The PVS is divided into an infinite number of identical microcells $dx$ along the axial direction. Similar to the literature [3], the physical elements controlling the flow on each microcell are examined to clarify the flow control operators. The control operator for axial flow per unit length is $T_a$, and the control operator for radial flow is $T_r$. Then, on each microcell, the operators $T_a$ and $T_r$ are connected in parallel with each other. Then, based on the continuity of flow between two adjacent microcells, the element (operator) fractal tree can be refined (Figure 8). It is noted that the fractal tree in Figure 8, with a topological index of 2, is both identical to the topology of the fractal tree in the literature [3] and identical to the topology of the fractal tree in Figure 3. The completely different subjects studied show complete consistency.
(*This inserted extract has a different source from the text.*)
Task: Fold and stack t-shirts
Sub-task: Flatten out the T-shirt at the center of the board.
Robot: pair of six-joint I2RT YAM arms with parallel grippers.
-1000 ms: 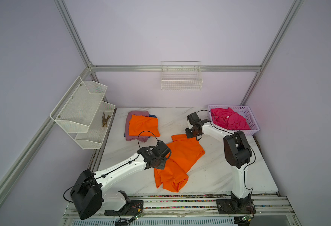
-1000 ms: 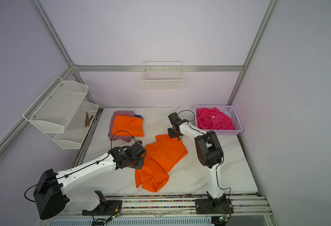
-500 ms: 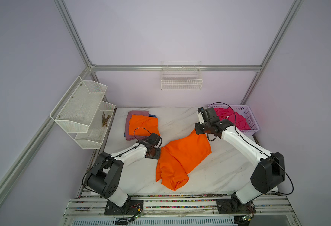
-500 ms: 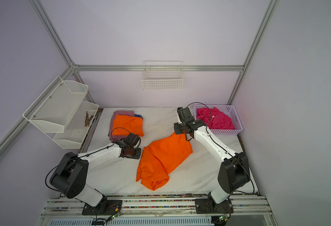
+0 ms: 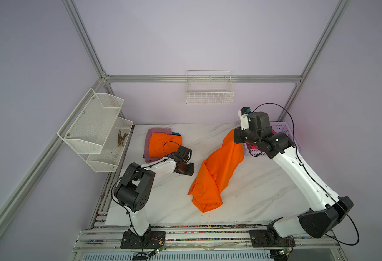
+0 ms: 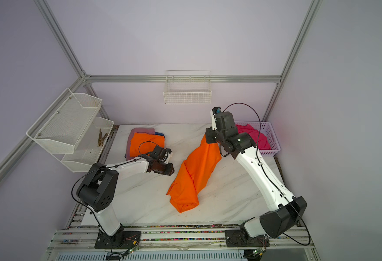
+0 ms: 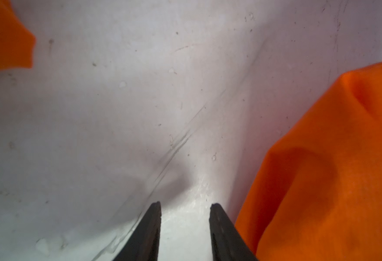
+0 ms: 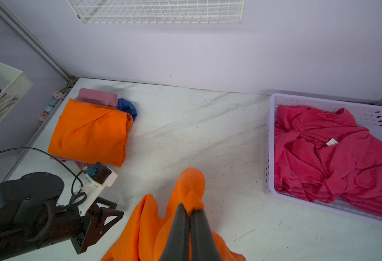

Similarly, the fractal cell and fractal element can be abstracted from the fractal tree to define the fractal operator (Figure 8). The specific analysis procedure is omitted here. To this end, we achieved the fractalization of ISF flow images within the PVS. It is worth noting that the above fractalization is specific to ISF flow within the PVS (Figure 6) but still holds for ISF flow within the PAC (Figure 7). As mentioned above, the differences between Figure 6 and Figure 7 are the opposite radial flow directions. This also means that the signs of the control operators for their radial flows are opposite. In other words, there is a clear correspondence between the physical flow images of the ISF and the operator algebra after fractalization. Although the radial flow directions are different, both PVS and PAC are modulated by the two-bifurcation topological fractal tree structure, and thus, they have the same physical fractal space and kinetic law of motion. Based on the above analysis, it can be said that the dynamics of ISF flow in the living body is necessarily fractional dynamics with order $1/2$, and it is necessarily controlled by a fractal operator with order $1/2$.

6. Conclusions

Within the living organism, the idea of fractalization is universally applicable, fractal operators with order $1/2$ universally exist, and fractional dynamics with order $1/2$ play a decisive role. Such an assertion does not come from our subjective consciousness but from the universal structural form and kinematic form in living organisms themselves. The physical fractal spaces are abstract space forms that may not exist in reality. Infinity and self-identical equivalence within physical fractal space are completely idealized thought. Although not objectively real, they are still effective concepts for understanding nature and valid vocabulary for understanding life. The structures and motions of the living organisms are diverse. However, the two-bifurcation physical fractal space, without exception, adopts the simplest topology whose topological index is the smallest prime number, i.e., 2. This fact is an excellent reference for bionics, bionic materials science, and bionic structure science.